◆ **EXERCISE DESCRIPTION**
Every line from the line containing "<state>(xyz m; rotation" through the final line below must be returned exactly, and no other line.
======
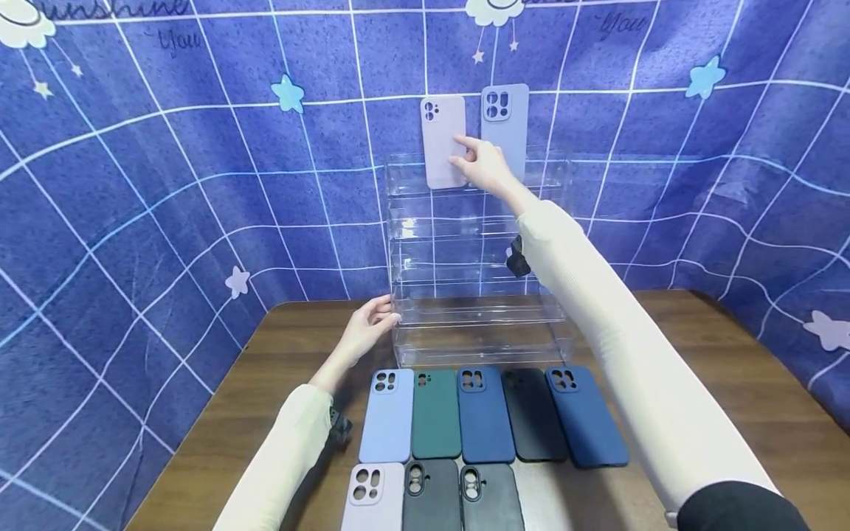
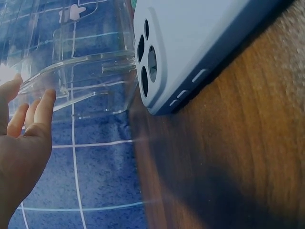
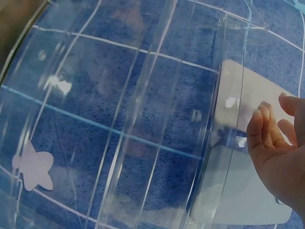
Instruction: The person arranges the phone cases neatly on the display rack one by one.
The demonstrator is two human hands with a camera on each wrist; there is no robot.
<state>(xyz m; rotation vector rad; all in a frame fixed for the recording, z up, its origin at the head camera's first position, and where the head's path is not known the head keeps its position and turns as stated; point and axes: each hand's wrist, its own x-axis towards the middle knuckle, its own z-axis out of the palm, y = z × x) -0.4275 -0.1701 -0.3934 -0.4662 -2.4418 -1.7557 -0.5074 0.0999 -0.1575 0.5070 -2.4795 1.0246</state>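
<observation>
A clear tiered display rack (image 1: 474, 317) stands on the table. On its top tier lean a pale pink phone case (image 1: 443, 147) and, to the right, a light blue-grey phone case (image 1: 513, 140). My right hand (image 1: 488, 168) is at the pink case's right edge, thumb and forefinger apart; the right wrist view shows its fingers loosely bent before the pale case (image 3: 238, 90). My left hand (image 1: 368, 324) touches the rack's lower left side with extended fingers. In the left wrist view, that hand (image 2: 28, 143) has fingertips by the clear edge, the exact contact being hard to see.
Phone cases lie in two rows before the rack: a light blue one (image 1: 387, 420), a green one (image 1: 435, 417), dark blue and black ones behind; a pale lilac one (image 1: 373, 494) and two dark ones in front. A blue gridded cloth (image 1: 199, 243) hangs behind the wooden table (image 1: 717, 354).
</observation>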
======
◆ **ANSWER TO THIS PROBLEM**
<state>(xyz m; rotation vector rad; all in a frame fixed for the recording, z up, its origin at the head camera's first position, and where the head's path is not known the head keeps its position and turns as stated; point and axes: each hand's wrist, its own x-axis towards the middle knuckle, its own z-axis out of the palm, y = z × x) -0.4275 -0.1701 -0.3934 -0.4662 -2.4418 -1.7557 -0.5074 0.0999 -0.1575 0.5070 -2.4795 1.0246</state>
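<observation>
A clear tiered display rack (image 1: 474, 317) stands on the table. On its top tier lean a pale pink phone case (image 1: 443, 147) and, to the right, a light blue-grey phone case (image 1: 513, 140). My right hand (image 1: 488, 168) is at the pink case's right edge, thumb and forefinger apart; the right wrist view shows its fingers loosely bent before the pale case (image 3: 238, 90). My left hand (image 1: 368, 324) touches the rack's lower left side with extended fingers. In the left wrist view, that hand (image 2: 28, 143) has fingertips by the clear edge, the exact contact being hard to see.
Phone cases lie in two rows before the rack: a light blue one (image 1: 387, 420), a green one (image 1: 435, 417), dark blue and black ones behind; a pale lilac one (image 1: 373, 494) and two dark ones in front. A blue gridded cloth (image 1: 199, 243) hangs behind the wooden table (image 1: 717, 354).
</observation>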

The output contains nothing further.